Wednesday, August 08, 2007

Tiny Battery, Big Biz

Washington, D.C. - In early 2008, Littleton, Colo.’s Infinite Power Solutions plans to begin high-volume production of batteries not much bigger than postage stamps. Like players before kickoff, execs at Infinite, now 25 employees strong, are in full chest-pounding mode.

“Our flexible, rechargeable, thin-film batteries will boldly go where no batteries have gone before,” says Timothy Bradow, Infinite’s vice president for marketing and business development.

Key to the boldness: the defense and intelligence market. Bradow and Chief Executive Raymond Johnson believe certain federal customers will pay $50 to $100 per battery. They and their investors have maneuvered to get Infinite up and running with a surge of public sector demand.

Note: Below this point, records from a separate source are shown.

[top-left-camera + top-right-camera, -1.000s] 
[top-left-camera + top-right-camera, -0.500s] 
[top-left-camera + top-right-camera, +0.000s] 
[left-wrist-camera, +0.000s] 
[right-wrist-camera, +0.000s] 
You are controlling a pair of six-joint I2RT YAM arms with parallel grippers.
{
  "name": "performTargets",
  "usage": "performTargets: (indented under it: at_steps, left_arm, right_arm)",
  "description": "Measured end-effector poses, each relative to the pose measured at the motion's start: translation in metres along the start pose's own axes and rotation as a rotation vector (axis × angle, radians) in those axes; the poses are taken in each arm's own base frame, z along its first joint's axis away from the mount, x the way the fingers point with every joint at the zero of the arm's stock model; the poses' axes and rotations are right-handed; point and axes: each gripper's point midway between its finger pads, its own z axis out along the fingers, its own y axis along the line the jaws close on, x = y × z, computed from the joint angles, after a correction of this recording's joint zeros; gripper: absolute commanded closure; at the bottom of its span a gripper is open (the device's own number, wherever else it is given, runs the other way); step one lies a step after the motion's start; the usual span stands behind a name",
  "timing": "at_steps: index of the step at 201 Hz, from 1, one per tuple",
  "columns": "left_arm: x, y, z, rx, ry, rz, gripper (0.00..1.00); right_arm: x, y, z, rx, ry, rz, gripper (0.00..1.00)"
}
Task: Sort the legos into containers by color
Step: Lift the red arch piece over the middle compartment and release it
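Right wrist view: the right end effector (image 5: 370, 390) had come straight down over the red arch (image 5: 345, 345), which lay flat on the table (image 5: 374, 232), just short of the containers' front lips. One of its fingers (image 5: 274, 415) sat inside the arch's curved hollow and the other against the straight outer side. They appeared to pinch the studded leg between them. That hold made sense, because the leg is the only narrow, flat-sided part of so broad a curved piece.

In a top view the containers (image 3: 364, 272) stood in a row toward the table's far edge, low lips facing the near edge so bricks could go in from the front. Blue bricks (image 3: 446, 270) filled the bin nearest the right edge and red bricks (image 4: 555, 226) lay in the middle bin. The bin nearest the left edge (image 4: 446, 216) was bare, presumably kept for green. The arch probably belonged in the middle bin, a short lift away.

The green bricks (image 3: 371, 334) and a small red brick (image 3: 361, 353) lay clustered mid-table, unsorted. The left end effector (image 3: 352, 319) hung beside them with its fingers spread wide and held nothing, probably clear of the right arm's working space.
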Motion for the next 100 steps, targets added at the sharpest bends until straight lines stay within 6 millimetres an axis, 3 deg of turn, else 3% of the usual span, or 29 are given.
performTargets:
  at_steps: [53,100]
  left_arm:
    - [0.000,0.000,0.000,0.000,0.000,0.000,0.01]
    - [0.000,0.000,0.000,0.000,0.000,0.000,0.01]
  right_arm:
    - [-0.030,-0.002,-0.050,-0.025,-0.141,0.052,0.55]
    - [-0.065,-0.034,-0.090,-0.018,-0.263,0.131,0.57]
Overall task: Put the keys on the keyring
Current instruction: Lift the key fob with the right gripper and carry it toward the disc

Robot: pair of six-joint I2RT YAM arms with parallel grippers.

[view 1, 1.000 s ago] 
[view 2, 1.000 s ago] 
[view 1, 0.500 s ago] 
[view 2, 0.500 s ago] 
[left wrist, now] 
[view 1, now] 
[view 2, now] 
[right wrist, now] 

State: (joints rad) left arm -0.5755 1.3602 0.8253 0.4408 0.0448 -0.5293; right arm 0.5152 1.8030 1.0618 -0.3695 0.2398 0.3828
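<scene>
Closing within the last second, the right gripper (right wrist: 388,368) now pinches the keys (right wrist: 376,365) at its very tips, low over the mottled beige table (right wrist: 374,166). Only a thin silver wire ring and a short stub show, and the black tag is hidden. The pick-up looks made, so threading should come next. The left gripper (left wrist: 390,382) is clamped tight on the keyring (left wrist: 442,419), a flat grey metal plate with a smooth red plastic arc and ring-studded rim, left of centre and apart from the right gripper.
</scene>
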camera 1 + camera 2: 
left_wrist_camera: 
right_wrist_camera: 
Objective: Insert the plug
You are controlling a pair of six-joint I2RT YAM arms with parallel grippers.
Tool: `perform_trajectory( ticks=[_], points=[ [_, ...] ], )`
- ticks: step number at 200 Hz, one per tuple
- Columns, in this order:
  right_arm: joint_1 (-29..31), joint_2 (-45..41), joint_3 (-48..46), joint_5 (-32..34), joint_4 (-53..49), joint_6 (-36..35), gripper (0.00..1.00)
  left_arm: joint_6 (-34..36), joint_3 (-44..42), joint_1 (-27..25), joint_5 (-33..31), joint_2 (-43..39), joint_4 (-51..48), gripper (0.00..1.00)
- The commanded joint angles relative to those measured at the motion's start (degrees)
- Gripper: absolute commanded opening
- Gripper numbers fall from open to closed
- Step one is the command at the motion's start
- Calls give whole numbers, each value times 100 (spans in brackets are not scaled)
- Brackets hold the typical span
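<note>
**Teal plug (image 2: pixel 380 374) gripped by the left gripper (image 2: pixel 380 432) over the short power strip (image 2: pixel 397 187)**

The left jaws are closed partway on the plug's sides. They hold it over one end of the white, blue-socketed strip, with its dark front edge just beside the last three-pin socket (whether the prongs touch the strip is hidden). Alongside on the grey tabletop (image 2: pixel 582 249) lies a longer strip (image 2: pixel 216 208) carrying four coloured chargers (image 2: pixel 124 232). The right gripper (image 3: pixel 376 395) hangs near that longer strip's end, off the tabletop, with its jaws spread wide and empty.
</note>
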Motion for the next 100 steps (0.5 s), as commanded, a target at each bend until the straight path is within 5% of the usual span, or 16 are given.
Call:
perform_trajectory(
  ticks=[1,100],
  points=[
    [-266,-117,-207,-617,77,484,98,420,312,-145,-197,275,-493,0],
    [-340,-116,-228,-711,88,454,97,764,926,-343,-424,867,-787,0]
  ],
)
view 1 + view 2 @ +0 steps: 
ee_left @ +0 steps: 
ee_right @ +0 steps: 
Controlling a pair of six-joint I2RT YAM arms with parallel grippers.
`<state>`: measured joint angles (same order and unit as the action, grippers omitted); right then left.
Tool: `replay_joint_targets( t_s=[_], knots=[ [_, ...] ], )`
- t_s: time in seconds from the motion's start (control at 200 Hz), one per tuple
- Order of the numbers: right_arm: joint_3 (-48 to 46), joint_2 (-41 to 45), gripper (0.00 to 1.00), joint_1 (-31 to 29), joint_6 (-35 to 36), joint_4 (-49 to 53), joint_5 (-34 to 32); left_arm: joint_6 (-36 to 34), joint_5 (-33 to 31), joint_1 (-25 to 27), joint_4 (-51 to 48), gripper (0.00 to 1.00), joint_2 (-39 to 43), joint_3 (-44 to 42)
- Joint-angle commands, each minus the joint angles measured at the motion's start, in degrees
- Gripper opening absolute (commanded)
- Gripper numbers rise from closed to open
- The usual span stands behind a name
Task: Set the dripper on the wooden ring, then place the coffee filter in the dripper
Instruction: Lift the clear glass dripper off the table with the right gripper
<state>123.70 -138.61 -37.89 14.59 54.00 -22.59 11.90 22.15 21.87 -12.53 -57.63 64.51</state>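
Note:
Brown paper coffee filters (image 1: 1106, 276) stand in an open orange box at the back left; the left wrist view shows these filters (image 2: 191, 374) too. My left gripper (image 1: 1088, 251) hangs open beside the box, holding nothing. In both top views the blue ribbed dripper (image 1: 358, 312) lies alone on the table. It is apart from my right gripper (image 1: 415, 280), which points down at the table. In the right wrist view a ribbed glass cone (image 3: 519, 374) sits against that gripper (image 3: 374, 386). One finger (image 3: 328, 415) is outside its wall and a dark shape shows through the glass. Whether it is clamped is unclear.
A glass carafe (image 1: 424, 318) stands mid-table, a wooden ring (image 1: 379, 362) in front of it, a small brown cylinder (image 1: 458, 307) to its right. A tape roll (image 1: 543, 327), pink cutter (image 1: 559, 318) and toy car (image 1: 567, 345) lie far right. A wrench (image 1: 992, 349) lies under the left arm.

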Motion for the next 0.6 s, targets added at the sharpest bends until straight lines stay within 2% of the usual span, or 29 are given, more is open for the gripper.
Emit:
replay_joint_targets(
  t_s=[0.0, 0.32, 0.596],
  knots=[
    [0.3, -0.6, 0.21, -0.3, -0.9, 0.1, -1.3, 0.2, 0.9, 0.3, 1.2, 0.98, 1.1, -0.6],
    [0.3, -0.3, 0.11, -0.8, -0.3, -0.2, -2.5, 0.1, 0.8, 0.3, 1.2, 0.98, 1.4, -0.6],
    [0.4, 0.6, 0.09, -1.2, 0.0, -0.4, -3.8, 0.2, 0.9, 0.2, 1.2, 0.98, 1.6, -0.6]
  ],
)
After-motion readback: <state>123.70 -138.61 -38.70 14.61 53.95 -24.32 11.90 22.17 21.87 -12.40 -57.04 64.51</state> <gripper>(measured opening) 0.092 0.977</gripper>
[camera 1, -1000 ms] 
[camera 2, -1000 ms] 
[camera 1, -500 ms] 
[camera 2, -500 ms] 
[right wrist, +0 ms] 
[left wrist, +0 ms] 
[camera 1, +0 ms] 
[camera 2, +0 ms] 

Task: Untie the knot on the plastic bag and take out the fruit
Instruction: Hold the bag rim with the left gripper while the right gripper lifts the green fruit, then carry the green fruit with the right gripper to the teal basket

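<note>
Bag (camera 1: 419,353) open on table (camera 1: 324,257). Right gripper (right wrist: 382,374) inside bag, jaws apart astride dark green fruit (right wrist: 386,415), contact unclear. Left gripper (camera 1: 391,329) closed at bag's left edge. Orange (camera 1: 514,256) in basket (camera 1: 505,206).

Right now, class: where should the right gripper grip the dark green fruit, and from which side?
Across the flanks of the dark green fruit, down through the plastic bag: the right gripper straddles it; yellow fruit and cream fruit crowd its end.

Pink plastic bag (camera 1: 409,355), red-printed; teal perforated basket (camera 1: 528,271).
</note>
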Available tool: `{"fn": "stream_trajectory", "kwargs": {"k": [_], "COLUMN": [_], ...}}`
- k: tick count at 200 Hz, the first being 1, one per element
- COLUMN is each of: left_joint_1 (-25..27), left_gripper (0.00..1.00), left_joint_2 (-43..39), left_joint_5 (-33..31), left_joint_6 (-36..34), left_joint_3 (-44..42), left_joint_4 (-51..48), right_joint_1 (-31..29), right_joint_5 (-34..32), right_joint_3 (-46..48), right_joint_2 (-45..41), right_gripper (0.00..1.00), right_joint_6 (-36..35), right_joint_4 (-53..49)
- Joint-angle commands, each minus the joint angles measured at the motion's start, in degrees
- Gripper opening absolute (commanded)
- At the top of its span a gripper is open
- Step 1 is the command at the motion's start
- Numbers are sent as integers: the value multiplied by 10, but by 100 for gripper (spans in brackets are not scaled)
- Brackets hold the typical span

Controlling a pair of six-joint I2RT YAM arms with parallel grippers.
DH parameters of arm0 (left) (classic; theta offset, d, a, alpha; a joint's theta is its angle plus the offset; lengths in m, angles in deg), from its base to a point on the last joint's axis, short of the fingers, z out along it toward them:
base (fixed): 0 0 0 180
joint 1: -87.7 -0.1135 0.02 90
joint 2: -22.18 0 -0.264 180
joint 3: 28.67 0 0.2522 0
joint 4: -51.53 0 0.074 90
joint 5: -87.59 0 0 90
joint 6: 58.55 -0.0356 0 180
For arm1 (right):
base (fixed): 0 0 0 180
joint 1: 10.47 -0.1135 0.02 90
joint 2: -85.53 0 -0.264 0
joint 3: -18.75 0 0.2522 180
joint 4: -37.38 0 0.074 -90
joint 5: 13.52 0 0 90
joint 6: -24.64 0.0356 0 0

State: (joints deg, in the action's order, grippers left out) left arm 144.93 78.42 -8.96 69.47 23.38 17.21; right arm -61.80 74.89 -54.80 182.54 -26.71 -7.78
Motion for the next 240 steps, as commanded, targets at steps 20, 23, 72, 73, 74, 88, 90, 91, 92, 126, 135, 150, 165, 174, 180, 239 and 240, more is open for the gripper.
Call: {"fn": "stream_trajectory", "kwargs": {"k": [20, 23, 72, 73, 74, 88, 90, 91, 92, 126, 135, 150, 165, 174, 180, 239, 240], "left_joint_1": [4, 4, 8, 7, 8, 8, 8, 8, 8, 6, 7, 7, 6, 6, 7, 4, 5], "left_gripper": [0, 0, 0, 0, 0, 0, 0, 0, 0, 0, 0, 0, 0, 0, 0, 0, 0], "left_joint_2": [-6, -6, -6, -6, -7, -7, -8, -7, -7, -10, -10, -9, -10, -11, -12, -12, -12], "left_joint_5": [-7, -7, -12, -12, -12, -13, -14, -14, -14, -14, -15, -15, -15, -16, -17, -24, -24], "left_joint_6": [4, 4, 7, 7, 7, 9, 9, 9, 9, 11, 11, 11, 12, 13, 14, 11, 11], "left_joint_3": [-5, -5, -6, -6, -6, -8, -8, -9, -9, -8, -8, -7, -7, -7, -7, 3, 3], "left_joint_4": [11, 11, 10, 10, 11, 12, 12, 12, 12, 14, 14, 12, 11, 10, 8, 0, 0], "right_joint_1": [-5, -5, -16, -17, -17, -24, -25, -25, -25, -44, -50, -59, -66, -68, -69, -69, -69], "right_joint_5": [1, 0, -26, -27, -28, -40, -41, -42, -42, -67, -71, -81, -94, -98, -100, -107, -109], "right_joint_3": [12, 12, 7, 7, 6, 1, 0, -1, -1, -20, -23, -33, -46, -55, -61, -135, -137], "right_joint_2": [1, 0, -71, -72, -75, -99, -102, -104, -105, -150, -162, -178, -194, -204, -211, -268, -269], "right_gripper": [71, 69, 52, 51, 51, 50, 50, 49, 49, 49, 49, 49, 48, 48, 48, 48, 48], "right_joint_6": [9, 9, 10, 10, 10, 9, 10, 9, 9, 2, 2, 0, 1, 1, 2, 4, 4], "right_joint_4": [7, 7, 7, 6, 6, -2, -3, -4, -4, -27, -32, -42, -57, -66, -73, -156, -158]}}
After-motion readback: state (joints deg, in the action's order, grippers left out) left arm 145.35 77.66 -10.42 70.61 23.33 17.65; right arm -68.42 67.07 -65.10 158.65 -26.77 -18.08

So what’s a thin-film battery? Batteries, or devices that convert chemical energy to electrical energy, are essentially three items: a positive electrode, a negative electrode and an electrolyte that separates the two. In the lithium-ion batteries that power cellphones and laptops, the electrolyte is a liquid or a polymer gel.

Thin-film batteries, by contrast, use a glassy, inorganic solid for an electrolyte. The technology was pioneered in the 1970s at Stanford University, developed subsequently by the Department of Energy at its Oak Ridge National Laboratory, then released for commercial use starting in the 1990s.